| Problem statement |
Copy out the entire listing precisely.

| Recorded data |
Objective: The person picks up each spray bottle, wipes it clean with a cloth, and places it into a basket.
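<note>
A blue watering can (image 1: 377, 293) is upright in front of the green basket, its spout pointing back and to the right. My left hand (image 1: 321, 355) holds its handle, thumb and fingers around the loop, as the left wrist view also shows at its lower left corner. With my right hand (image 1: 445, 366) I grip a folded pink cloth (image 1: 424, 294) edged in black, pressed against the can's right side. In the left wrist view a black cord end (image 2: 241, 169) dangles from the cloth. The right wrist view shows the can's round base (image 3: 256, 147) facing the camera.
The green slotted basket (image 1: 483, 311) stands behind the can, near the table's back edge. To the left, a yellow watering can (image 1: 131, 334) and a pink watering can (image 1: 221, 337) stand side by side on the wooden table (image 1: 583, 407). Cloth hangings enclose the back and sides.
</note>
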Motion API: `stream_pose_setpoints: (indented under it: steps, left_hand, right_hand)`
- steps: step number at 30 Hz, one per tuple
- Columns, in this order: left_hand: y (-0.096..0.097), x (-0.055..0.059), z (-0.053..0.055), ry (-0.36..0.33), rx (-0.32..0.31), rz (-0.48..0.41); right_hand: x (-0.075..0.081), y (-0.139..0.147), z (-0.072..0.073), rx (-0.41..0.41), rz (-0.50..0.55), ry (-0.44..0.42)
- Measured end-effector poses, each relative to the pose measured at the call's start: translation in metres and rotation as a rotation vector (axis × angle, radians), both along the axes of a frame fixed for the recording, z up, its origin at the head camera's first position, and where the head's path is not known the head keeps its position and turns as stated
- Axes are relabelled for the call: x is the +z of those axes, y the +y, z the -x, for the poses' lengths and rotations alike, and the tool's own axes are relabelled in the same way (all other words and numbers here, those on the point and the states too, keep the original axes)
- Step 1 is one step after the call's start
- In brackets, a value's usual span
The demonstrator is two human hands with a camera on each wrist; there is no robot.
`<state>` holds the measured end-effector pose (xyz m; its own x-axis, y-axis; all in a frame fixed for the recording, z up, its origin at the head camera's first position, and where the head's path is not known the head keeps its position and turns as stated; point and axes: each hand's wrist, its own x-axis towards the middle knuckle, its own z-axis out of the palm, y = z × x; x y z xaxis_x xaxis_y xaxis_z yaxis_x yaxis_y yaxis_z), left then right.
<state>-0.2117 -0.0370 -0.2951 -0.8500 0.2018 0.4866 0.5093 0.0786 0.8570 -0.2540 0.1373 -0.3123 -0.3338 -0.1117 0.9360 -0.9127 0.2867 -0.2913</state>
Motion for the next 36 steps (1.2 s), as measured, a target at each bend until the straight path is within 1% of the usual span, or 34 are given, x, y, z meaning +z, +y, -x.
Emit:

| Exercise answer |
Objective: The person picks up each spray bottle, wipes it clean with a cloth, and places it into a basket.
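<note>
A blue watering can (image 1: 377, 293) is upright in front of the green basket, its spout pointing back and to the right. My left hand (image 1: 321, 355) holds its handle, thumb and fingers around the loop, as the left wrist view also shows at its lower left corner. With my right hand (image 1: 445, 366) I grip a folded pink cloth (image 1: 424, 294) edged in black, pressed against the can's right side. In the left wrist view a black cord end (image 2: 241, 169) dangles from the cloth. The right wrist view shows the can's round base (image 3: 256, 147) facing the camera.
The green slotted basket (image 1: 483, 311) stands behind the can, near the table's back edge. To the left, a yellow watering can (image 1: 131, 334) and a pink watering can (image 1: 221, 337) stand side by side on the wooden table (image 1: 583, 407). Cloth hangings enclose the back and sides.
</note>
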Motion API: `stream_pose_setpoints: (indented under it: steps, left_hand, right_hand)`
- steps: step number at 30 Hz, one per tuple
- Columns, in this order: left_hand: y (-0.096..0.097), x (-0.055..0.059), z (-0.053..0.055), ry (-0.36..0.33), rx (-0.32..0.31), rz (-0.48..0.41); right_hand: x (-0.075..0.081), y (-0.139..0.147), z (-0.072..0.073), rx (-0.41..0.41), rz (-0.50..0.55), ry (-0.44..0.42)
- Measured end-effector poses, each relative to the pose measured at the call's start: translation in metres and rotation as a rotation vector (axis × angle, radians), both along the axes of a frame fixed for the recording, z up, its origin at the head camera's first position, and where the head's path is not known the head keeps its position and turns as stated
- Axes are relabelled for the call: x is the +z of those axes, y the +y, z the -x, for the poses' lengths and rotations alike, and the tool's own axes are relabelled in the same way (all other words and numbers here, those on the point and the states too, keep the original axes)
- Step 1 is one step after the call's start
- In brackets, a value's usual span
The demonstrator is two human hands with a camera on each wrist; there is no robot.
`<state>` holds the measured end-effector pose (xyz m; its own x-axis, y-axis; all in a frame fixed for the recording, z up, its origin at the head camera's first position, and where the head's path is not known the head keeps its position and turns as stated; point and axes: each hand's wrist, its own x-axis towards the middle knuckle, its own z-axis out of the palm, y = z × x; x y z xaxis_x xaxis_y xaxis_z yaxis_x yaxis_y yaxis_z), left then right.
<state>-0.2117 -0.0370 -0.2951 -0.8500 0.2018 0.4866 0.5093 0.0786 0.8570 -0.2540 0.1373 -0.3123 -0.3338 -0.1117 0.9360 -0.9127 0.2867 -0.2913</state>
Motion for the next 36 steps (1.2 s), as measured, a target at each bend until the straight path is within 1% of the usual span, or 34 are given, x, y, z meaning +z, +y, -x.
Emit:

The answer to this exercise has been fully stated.